Laporan Wartawan Tribunnews.com, Ferdinand Waskita
TRIBUNNEWS.COM, JAKARTA - Pakar Hukum Tata Negara Yusril Ihza Mahendra menilai DPR tidak perlu protes terkait pencegahan Setya Novanto keluar negeri oleh KPK.
Sebab, kewenangan KPK mencekal seseorang yang masih dalam status sebagai saksi adalah sesuatu yang diberikan oleh UU yang ikut dibuat oleh DPR dengan Presiden.
Sementara pengaturan yang sama juga ada di dalam UU Keimigrasian, tetapi telah dibatalkan MK dalam uji materil.
Dengan demikian, kata Yusril, hanya orang yang berstatus tersangka saja yang baru bisa dicekal, sedangkan saksi tidak.
Masalahnya, Yusril mengatakan UU KPK yang membolehkan mencekal saksi, masih berlaku dan belum pernah diubah atau dibatalkan oleh MK.

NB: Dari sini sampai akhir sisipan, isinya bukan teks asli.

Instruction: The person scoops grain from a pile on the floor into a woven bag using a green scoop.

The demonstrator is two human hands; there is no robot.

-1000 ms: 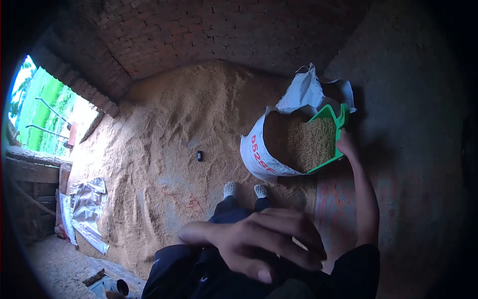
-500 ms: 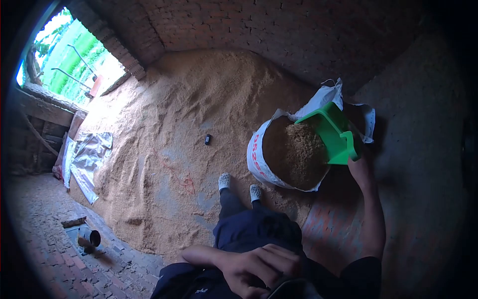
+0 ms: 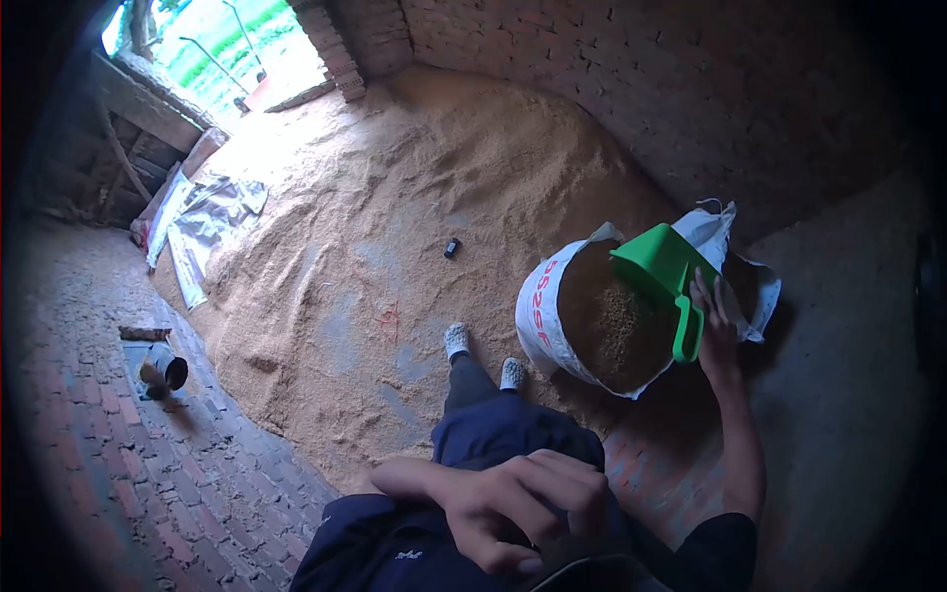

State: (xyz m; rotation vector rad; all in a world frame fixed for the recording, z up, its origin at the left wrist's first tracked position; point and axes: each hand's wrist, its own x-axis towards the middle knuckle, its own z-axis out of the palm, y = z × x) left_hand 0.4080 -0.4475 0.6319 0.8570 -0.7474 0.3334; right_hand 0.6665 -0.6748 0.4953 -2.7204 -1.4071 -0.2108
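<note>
One small black object (image 3: 452,249) lies on spread grain (image 3: 395,187); the left hand (image 3: 528,503) is loosely curled, its grip unclear. Rightward, an open white sack (image 3: 548,316) holds grain beneath the tilted green scoop (image 3: 659,264), touched by the right hand's (image 3: 717,321) spread fingers.

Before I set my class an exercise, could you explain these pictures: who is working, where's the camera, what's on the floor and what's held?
No robot: a person works bare-handed, seen from a camera worn on the head, looking forward and down. Grain-like material covers much of the floor, with a small dark object on it. An open white sack holds similar material. The right hand has fingers against a green scoop tilted over the sack; the grip is unclear. The left hand is near the body, fingers curled.
</note>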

"Jadi kalau Novanto keberatan dicekal oleh KPK sedangkan statusnya baru sebagai saksi, maka dia bisa mengajukan uji materil ke MK untuk membatalkan pasal dalam UU KPK yang membolehkan mencekal seseorang yang baru berstatus saksi," kata Yusril melalui pesan singkat, Rabu (12/4/2017)
Cara lainnya, Yusril menyarankan Novanto bisa menggugat KPK ke Pengadilan TUN untuk menguji apakah keputusan cekal itu beralasan hukum atau tidak.
Menurut Yusril ,Setya Novanto sebagai Ketua DPR sudah sepantasnya melakukan perlawanan secara sah dan konstitusional dengan menempuh jalur hukum. Bukan DPR melakukan protes ke Presiden.
"Apalagi semua tahu bahwa KPK adalah lembaga indenden yang bukan bawahan Presiden," kata Yusril
Sebelumnya, Pimpinan DPR akan menyurati Presiden Joko Widodo mengenai keberatan terhadap pencegahan Setya Novanto keluar negeri. Pencegahan itu dilakukan KPK terkait kasus e-KTP.
"Kesimpulannya kami akan bersurat kepada presiden. Inti keberatan itu adalah, keberatan kami, akhirnya menjadi keberatan DPR atau keberatan Bamus, bahwa tindakan pencekalan kepada ketua DPR telah tidak mempertimbangkan hal-hal yang ada," kata Wakil Ketua DPR Fahri Hamzah dalam jumpa pers di Gedung DPR, Jakarta, Selasa (11/4/2017). Fahri didampingi Wakil Ketua DPR Fadli Zon.
Fahri mengatakam keputusan tersebut diambil dalam rapat badan musyawarah (Bamus) DPR yang diikuti seluruh fraksi kecuali Hanura dan Demokrat. Menurut Fahri, situasi saat ini memerlukan sikap yang kompak serta kelembagaan secara resmi.
"Karena kami ingin mengambil satu sikap, yang bukan sikap rapim saja, tetapi paling tidak sikap Bamus, sehingga bisa mewakili keterwakilan semua fraksi di DPR," kata Fahri.